#### [What you will do]
Only the lines from the start of the entries up to and including the line with "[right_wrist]" should be written out, exactly as they stand.

Data items:

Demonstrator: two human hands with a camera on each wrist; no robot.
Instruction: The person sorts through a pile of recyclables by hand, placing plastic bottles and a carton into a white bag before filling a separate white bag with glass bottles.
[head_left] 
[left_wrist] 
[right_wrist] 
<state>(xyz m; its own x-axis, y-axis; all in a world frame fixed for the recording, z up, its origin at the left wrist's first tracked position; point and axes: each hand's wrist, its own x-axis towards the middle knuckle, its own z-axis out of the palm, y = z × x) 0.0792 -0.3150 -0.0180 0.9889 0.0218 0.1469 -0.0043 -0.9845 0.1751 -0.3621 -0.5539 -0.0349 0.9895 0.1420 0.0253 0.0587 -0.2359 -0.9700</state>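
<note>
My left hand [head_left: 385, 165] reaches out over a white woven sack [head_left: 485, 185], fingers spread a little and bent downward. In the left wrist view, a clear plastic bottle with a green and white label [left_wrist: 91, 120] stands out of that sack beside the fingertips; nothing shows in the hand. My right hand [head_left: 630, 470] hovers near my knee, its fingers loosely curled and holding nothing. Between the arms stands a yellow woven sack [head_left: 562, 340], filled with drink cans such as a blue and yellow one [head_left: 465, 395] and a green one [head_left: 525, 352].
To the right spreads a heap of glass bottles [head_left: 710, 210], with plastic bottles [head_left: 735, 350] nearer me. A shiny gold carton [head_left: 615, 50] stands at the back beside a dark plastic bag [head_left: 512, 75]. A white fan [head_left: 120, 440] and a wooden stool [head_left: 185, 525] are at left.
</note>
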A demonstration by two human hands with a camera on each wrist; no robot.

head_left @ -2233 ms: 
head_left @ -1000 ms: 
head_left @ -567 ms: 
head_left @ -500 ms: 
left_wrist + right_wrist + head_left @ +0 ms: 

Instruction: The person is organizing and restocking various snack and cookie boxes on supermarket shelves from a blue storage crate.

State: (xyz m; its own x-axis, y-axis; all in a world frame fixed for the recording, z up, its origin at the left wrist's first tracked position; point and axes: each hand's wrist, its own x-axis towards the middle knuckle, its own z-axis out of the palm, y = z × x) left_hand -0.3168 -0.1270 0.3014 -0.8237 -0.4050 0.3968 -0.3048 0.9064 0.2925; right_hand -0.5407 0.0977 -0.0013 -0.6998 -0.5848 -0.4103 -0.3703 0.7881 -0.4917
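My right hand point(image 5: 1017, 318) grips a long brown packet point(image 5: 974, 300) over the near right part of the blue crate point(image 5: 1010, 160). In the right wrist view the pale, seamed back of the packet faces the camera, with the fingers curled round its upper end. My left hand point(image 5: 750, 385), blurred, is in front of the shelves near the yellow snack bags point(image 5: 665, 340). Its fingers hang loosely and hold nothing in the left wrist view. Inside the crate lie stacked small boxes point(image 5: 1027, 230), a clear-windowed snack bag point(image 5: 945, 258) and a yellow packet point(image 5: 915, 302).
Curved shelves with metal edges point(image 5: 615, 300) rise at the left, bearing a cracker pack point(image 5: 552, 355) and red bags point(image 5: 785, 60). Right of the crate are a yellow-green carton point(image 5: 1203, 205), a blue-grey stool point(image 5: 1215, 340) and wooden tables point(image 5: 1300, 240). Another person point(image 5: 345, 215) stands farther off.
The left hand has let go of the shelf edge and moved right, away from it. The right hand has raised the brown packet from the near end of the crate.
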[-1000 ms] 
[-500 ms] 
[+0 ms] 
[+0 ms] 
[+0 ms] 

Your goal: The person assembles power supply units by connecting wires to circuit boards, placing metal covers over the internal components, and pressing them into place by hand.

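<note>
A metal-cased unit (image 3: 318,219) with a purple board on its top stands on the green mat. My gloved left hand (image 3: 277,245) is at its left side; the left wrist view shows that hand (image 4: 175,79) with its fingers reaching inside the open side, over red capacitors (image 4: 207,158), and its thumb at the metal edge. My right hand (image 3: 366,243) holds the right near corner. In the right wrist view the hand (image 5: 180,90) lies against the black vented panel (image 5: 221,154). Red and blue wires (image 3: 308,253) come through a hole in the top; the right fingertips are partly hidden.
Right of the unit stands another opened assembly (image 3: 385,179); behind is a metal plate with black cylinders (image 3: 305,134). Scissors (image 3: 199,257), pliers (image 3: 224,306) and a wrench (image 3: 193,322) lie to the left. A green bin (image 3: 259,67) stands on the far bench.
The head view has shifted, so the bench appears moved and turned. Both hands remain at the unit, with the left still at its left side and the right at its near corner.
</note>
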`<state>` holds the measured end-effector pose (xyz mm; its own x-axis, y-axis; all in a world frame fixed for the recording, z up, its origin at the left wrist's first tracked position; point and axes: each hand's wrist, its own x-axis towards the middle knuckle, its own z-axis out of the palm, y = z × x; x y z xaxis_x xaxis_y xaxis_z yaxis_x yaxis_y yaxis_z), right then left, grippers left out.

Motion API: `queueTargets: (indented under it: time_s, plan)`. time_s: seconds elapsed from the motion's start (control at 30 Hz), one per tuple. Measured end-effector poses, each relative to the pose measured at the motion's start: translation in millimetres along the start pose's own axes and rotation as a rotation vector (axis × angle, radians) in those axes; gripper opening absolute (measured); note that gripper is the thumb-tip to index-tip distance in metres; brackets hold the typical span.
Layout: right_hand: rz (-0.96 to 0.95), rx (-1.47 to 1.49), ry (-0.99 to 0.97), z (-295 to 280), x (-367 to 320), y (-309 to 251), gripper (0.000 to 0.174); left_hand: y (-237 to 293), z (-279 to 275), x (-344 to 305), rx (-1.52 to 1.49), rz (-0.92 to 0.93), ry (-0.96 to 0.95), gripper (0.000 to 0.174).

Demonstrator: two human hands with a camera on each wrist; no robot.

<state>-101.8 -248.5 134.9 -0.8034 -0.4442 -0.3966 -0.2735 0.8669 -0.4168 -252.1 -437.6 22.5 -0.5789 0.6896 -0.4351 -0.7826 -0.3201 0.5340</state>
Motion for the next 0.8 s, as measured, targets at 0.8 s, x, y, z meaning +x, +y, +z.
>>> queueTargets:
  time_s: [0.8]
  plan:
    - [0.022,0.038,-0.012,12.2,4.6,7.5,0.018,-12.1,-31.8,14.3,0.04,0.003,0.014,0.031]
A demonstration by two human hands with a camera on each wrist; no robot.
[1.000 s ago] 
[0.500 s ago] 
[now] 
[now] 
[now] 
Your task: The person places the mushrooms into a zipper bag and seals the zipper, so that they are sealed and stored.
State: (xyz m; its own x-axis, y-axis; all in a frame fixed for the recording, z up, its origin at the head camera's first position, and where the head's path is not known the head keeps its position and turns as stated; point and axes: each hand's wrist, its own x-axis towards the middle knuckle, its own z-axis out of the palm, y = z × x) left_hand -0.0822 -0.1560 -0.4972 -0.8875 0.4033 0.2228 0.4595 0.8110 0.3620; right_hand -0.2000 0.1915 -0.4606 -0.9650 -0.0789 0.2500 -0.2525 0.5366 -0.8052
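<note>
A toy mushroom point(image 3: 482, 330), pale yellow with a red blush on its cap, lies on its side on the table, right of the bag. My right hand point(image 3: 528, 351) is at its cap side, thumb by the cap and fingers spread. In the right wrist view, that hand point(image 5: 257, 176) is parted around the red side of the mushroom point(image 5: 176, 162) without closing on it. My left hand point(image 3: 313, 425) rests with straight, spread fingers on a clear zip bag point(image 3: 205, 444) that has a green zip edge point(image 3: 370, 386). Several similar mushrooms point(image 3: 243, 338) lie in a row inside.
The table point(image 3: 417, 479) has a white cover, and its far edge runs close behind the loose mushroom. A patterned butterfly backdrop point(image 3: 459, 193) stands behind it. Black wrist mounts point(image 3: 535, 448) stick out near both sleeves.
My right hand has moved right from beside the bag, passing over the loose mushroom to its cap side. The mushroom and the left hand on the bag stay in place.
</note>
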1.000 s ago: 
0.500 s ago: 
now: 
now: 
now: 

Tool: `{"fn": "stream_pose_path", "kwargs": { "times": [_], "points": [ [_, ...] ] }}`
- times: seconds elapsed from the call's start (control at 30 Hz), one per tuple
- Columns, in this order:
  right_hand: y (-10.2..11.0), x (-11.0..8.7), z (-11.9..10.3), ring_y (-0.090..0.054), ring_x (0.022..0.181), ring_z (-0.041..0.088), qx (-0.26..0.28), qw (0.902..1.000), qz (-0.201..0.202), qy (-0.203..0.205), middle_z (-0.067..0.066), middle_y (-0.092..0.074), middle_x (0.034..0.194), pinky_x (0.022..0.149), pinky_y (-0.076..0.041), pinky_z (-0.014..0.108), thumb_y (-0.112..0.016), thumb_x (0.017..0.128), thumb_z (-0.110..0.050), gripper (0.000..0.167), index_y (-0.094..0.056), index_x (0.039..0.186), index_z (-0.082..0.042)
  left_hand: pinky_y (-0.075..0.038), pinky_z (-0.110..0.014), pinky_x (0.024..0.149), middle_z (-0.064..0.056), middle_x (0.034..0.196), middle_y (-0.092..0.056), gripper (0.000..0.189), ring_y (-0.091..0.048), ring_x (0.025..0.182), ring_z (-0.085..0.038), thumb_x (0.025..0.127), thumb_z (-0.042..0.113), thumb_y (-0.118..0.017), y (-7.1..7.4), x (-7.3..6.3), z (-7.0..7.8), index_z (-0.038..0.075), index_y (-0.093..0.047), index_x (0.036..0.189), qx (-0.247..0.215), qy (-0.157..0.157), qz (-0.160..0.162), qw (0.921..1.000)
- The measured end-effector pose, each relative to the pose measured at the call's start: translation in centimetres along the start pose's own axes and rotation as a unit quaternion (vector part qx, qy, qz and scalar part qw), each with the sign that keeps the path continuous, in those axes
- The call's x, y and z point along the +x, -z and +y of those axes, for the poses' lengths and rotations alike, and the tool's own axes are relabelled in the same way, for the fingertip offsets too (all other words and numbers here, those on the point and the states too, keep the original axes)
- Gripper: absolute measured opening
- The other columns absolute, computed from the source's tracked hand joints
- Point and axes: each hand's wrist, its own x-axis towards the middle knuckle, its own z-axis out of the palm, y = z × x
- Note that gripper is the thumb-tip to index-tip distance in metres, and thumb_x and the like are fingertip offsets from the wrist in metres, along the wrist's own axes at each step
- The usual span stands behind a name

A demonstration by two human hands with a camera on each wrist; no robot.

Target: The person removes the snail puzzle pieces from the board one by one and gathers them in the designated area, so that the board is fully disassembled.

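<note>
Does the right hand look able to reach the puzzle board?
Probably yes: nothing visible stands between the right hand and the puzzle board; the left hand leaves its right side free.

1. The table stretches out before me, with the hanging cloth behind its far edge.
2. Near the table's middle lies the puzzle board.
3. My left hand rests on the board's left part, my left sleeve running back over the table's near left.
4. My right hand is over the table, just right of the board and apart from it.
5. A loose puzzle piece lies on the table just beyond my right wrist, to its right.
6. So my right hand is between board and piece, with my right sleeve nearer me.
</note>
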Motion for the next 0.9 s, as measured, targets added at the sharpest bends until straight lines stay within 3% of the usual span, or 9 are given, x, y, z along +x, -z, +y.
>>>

#### [Expected answer]
Demonstrator: two human hands with a camera on each wrist; no robot.
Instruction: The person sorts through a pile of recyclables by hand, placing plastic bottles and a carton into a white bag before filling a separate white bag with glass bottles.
[head_left] 
[left_wrist] 
[right_wrist] 

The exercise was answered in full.